TASK DATA Start Marker

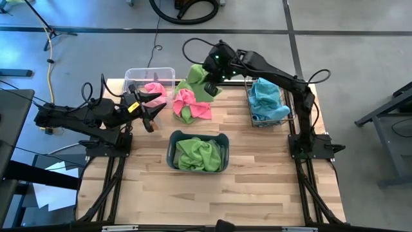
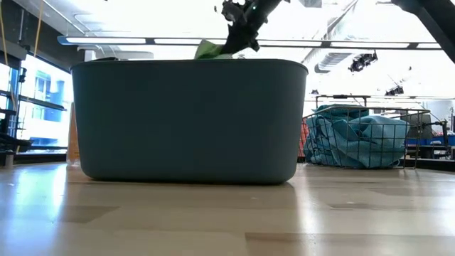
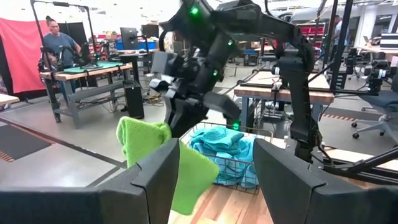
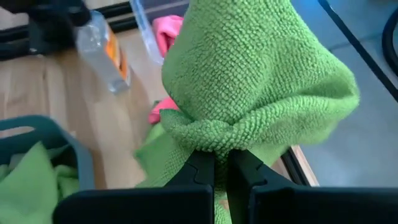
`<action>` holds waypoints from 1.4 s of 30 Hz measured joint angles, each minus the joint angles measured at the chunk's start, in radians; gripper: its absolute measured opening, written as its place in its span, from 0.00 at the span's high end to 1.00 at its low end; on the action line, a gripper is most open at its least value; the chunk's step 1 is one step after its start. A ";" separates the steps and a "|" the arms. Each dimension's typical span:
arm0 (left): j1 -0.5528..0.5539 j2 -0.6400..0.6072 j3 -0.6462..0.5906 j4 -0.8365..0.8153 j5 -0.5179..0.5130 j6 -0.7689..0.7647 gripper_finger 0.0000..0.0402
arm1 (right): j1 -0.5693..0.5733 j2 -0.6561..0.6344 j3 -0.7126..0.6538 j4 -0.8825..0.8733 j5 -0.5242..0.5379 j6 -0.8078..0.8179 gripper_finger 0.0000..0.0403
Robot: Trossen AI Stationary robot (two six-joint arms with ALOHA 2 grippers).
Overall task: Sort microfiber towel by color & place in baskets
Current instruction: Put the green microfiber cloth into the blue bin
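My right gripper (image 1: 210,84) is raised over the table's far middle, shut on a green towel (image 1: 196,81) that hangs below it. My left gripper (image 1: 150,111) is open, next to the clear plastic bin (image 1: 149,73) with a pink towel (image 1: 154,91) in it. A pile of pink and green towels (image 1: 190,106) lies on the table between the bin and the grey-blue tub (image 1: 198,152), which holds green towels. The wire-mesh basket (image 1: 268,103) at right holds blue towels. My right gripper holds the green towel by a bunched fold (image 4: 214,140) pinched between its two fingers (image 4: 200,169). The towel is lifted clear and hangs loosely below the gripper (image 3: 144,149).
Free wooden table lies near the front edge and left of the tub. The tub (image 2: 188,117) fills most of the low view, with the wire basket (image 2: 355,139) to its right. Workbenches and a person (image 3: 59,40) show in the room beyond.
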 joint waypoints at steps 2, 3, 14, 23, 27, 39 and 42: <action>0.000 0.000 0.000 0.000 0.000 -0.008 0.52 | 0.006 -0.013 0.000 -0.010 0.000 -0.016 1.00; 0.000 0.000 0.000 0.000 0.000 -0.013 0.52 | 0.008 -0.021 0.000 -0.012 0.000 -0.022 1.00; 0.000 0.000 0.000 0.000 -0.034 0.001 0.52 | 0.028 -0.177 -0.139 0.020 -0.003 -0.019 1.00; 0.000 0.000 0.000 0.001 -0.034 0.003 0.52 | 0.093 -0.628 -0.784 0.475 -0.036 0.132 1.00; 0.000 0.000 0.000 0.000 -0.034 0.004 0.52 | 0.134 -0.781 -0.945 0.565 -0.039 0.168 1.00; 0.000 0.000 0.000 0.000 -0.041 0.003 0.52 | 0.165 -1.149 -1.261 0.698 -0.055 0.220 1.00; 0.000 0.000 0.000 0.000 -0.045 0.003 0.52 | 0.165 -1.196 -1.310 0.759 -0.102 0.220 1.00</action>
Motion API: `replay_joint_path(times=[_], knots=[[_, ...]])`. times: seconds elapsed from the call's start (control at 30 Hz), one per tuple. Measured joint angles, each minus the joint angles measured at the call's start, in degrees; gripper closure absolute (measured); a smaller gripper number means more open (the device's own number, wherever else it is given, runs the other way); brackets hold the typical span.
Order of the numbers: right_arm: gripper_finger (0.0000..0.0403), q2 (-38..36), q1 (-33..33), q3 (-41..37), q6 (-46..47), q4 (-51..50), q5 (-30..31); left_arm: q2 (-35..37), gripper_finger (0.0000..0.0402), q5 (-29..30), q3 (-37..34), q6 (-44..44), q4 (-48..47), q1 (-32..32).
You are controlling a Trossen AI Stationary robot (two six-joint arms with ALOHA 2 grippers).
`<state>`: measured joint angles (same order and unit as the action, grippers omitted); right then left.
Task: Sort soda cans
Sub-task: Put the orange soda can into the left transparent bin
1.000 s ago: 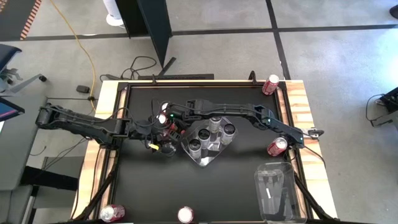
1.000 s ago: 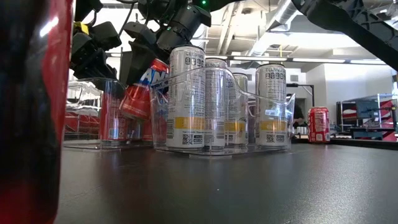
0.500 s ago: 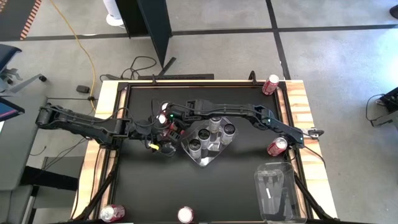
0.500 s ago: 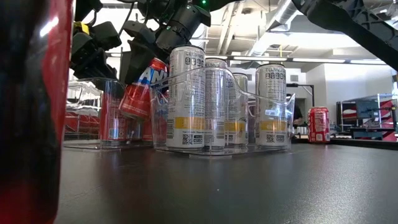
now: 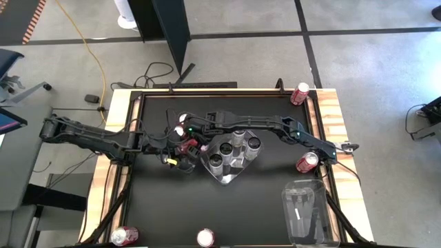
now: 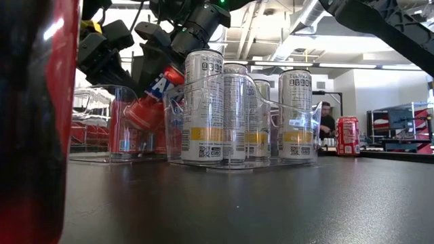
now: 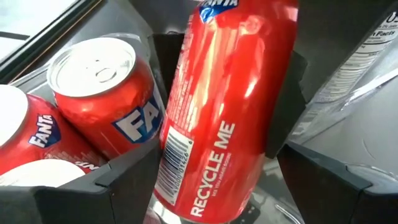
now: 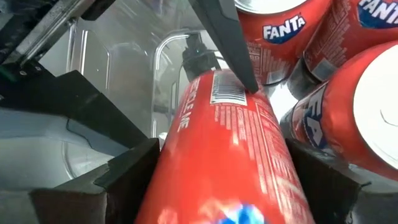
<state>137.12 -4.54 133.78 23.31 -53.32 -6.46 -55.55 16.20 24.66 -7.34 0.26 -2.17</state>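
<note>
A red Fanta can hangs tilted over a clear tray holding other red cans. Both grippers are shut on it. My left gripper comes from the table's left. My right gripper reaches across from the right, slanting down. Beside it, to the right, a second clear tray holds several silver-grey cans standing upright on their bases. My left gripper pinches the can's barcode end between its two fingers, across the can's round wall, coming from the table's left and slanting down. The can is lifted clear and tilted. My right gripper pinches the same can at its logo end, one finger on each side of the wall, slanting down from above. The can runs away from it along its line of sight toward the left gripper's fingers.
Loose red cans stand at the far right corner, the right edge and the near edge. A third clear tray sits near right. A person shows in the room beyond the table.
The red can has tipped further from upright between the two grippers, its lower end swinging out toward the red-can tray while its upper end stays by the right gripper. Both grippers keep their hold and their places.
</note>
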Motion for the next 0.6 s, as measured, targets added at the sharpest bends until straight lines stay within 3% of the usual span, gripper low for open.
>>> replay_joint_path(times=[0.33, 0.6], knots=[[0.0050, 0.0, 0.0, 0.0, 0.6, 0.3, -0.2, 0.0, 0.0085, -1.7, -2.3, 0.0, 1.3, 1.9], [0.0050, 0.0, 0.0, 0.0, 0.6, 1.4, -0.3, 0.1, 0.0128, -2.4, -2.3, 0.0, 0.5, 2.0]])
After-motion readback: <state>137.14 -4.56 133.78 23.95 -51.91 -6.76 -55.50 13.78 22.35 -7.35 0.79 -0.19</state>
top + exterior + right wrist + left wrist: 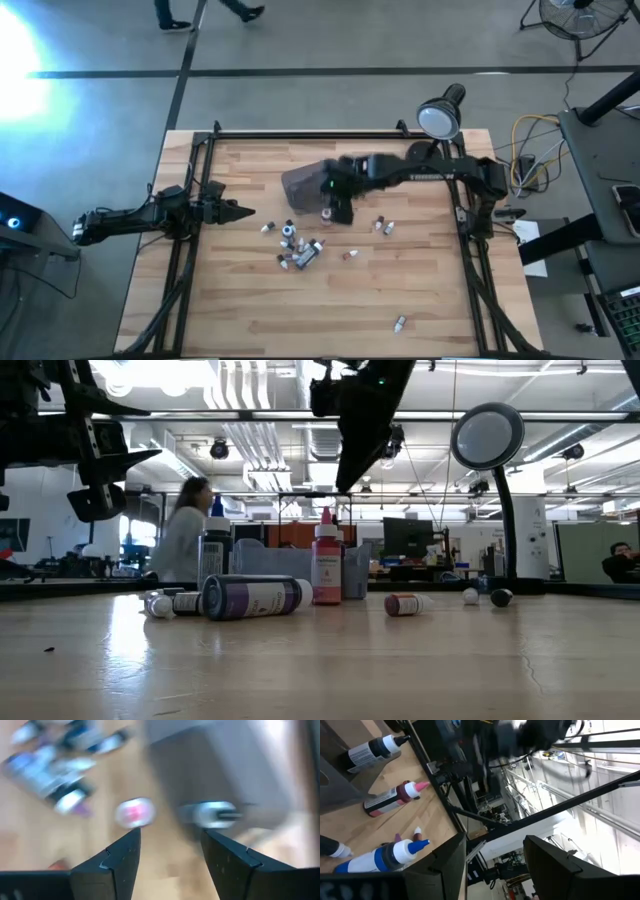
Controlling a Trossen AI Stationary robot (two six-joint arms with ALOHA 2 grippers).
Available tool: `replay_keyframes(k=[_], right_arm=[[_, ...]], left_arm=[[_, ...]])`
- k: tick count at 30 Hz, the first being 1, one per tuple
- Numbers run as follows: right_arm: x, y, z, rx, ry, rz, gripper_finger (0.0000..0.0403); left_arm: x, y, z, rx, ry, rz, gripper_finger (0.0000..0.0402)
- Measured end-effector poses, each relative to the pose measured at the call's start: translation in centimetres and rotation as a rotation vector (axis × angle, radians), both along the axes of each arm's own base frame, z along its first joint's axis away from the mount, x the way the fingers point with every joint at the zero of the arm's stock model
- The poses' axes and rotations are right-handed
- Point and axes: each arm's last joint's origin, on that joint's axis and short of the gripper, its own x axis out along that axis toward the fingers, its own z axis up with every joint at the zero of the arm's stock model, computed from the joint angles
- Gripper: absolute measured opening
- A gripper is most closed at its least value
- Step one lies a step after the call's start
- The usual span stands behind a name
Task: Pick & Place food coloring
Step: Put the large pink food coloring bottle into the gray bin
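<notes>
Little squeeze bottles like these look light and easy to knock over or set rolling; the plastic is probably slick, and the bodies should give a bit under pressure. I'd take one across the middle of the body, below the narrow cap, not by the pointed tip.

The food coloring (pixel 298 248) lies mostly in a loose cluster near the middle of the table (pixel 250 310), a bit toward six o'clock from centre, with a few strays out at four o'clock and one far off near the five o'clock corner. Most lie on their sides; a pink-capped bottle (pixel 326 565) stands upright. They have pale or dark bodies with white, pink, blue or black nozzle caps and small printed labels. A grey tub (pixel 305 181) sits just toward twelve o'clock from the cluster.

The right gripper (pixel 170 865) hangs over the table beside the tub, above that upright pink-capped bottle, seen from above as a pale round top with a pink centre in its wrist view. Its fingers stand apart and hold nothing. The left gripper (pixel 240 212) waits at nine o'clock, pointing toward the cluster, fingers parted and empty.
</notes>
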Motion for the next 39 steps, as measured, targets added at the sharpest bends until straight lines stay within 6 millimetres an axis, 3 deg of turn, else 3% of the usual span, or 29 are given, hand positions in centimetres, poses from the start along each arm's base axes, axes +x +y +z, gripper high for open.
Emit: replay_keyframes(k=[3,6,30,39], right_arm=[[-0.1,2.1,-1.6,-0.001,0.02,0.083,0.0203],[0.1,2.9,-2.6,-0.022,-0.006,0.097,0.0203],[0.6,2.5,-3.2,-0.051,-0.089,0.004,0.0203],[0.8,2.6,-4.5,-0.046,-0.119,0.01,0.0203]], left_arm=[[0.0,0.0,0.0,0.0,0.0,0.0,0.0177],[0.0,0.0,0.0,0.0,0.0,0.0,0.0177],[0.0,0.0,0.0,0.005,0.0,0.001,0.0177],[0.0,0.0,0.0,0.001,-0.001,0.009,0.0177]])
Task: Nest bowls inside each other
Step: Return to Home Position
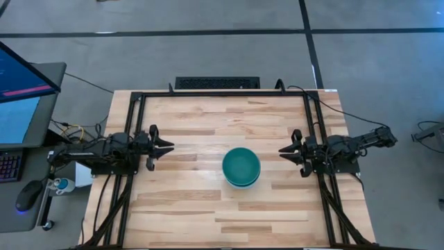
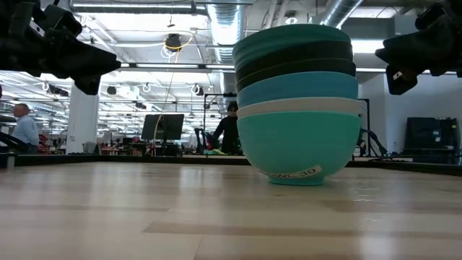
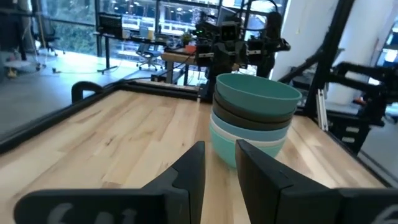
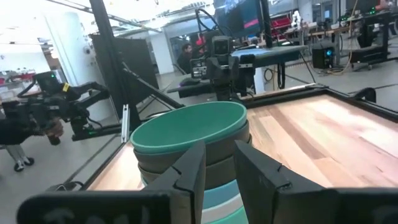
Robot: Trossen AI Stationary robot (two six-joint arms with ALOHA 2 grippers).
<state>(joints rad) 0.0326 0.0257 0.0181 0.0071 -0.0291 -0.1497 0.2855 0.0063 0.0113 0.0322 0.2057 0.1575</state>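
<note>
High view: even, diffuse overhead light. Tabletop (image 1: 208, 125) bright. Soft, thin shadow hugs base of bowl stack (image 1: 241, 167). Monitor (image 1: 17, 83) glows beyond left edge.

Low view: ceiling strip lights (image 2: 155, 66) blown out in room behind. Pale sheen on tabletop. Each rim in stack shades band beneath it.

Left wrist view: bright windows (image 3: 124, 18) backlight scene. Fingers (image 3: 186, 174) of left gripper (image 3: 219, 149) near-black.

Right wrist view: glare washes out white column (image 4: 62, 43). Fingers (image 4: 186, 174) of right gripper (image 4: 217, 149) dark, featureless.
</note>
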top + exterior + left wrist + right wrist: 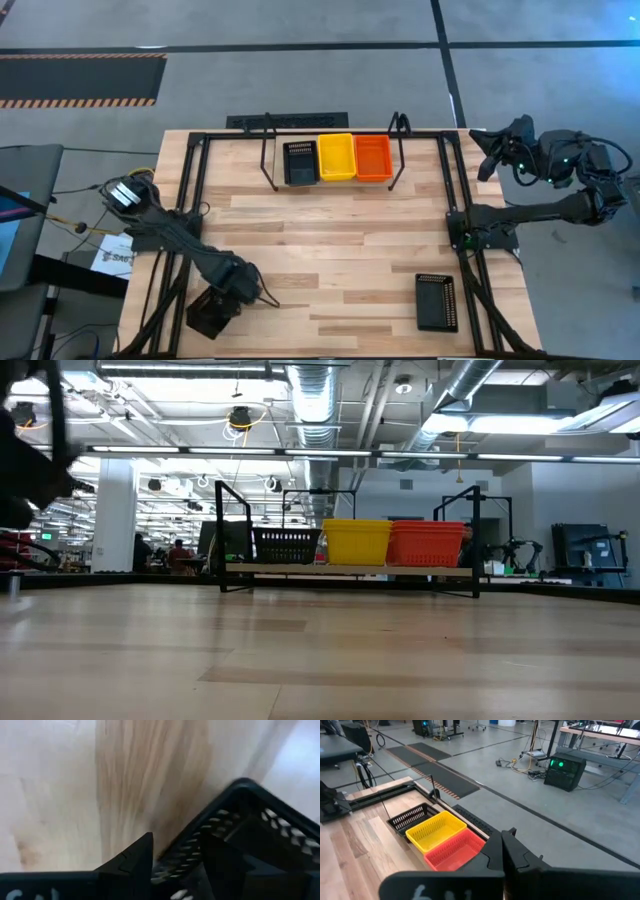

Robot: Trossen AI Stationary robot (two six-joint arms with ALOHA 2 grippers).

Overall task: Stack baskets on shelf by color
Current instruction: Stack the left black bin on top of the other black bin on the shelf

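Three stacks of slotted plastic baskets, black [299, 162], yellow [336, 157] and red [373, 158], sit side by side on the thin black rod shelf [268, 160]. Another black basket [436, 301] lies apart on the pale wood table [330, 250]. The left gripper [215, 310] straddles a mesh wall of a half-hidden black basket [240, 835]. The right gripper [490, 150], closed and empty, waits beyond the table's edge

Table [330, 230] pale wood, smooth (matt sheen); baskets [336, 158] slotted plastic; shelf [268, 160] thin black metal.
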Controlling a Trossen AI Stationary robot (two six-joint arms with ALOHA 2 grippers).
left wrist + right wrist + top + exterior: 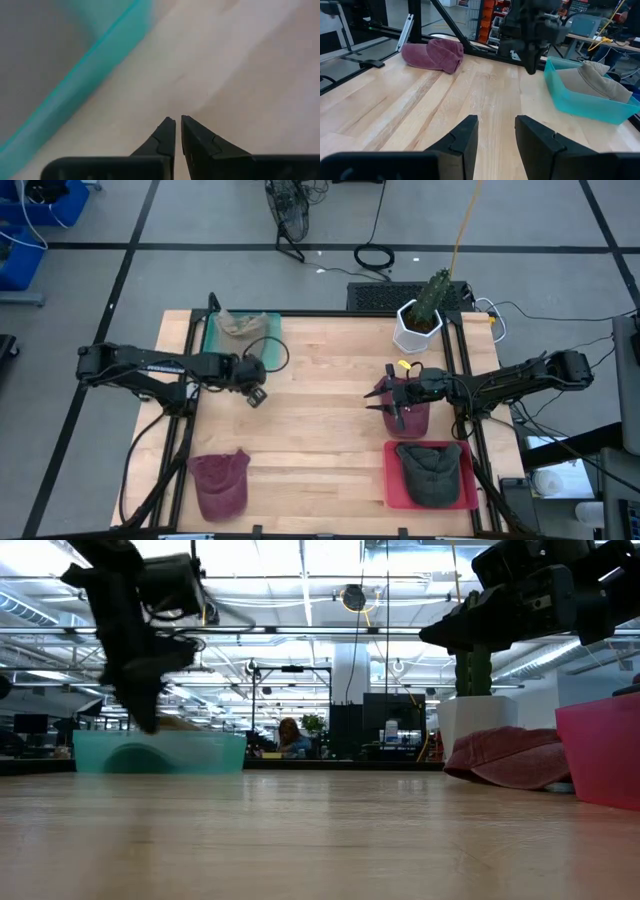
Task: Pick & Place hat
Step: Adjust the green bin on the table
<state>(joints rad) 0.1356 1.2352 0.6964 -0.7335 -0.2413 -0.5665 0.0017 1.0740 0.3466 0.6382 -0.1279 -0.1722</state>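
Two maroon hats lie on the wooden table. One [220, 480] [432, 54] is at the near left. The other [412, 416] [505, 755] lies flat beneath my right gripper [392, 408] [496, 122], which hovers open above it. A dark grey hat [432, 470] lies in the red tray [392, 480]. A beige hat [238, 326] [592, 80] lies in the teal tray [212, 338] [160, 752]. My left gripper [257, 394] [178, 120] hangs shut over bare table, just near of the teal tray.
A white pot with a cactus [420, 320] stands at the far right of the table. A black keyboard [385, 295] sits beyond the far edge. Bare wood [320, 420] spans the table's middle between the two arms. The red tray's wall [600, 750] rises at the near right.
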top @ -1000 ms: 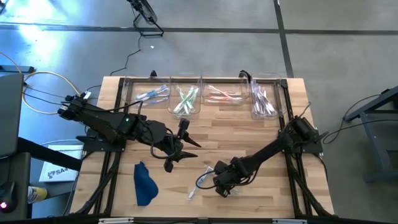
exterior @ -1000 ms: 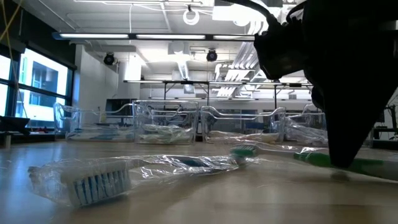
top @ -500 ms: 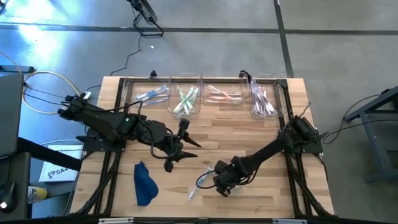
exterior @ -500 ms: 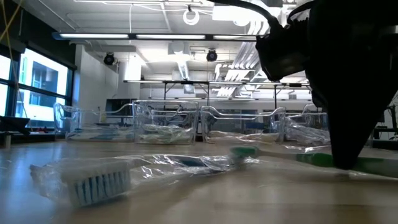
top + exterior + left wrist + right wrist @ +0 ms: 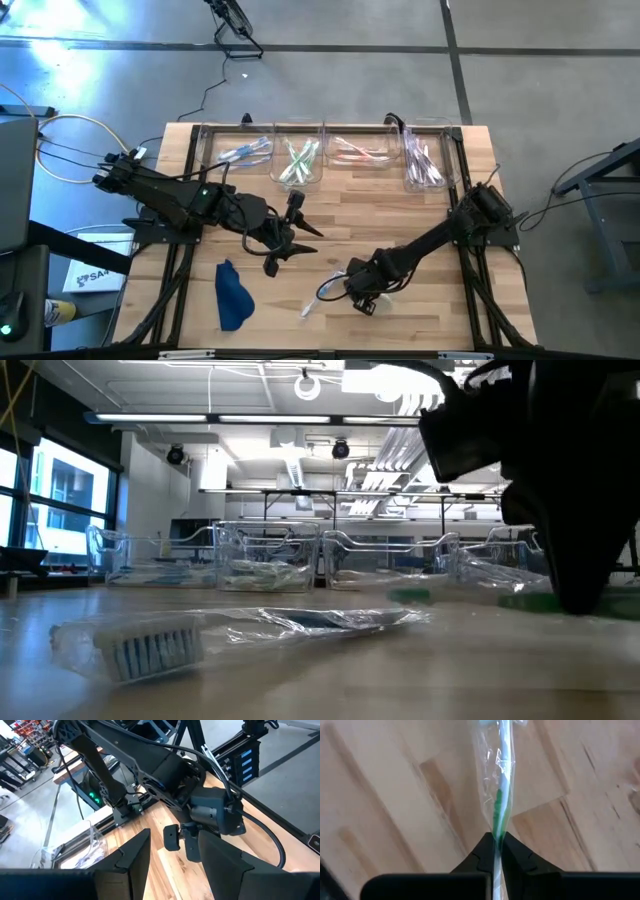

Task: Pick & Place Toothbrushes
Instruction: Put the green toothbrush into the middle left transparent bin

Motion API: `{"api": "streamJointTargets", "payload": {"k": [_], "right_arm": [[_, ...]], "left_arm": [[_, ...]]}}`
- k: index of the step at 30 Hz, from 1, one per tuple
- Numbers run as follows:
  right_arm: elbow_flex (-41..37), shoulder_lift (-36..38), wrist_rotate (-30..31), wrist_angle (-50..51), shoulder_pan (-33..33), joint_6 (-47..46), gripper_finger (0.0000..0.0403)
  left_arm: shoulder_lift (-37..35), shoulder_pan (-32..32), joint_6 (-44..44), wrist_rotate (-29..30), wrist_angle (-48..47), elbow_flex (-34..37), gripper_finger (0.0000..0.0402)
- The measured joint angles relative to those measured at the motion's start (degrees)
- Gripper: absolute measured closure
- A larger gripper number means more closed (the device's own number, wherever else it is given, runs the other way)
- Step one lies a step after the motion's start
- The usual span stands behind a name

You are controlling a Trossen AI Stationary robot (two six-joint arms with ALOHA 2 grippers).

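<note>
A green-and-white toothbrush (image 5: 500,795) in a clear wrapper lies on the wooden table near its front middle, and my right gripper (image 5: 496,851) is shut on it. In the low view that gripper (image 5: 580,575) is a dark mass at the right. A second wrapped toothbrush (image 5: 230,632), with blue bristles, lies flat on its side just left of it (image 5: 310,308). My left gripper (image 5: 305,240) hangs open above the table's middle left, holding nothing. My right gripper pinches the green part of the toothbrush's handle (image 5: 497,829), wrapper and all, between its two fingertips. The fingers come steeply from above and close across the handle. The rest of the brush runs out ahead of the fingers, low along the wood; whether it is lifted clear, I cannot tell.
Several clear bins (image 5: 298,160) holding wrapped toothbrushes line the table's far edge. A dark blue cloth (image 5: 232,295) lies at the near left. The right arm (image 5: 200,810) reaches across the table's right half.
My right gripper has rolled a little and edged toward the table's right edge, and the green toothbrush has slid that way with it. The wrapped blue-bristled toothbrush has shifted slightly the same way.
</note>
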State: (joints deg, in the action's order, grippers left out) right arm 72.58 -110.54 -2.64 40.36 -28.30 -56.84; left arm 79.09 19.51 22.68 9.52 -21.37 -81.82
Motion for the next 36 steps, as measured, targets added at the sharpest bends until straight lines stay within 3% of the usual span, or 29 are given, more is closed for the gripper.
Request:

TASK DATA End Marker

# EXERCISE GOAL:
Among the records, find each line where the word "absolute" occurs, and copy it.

# ANSWER TO THE PROBLEM:
`<action>` holds waypoints from 1.4 s of 30 Hz measured joint angles, each minus the joint angles measured at the chunk's start, in radians; gripper: its absolute measured opening, written as its place in its span, from 0.00 at the span's high end to 1.00 at its low end; on the action line, a gripper is most open at its least value; the chunk's step 1 is one step after its start. A ";" separates the steps and a "|" the arms. Each dimension's typical span:
Motion API: `replay_joint_path(times=[_], knots=[[_, ...]])`. times: seconds elapsed from the call's start (control at 30 Hz), one per tuple. Measured joint angles, each minus the joint angles measured at the call's start, in degrees; gripper closure absolute (measured); a smaller gripper number means more open (the device's own number, wherever else it is given, runs the other way); brackets hold the typical span.
- Gripper: absolute measured opening
- Gripper: absolute measured closure

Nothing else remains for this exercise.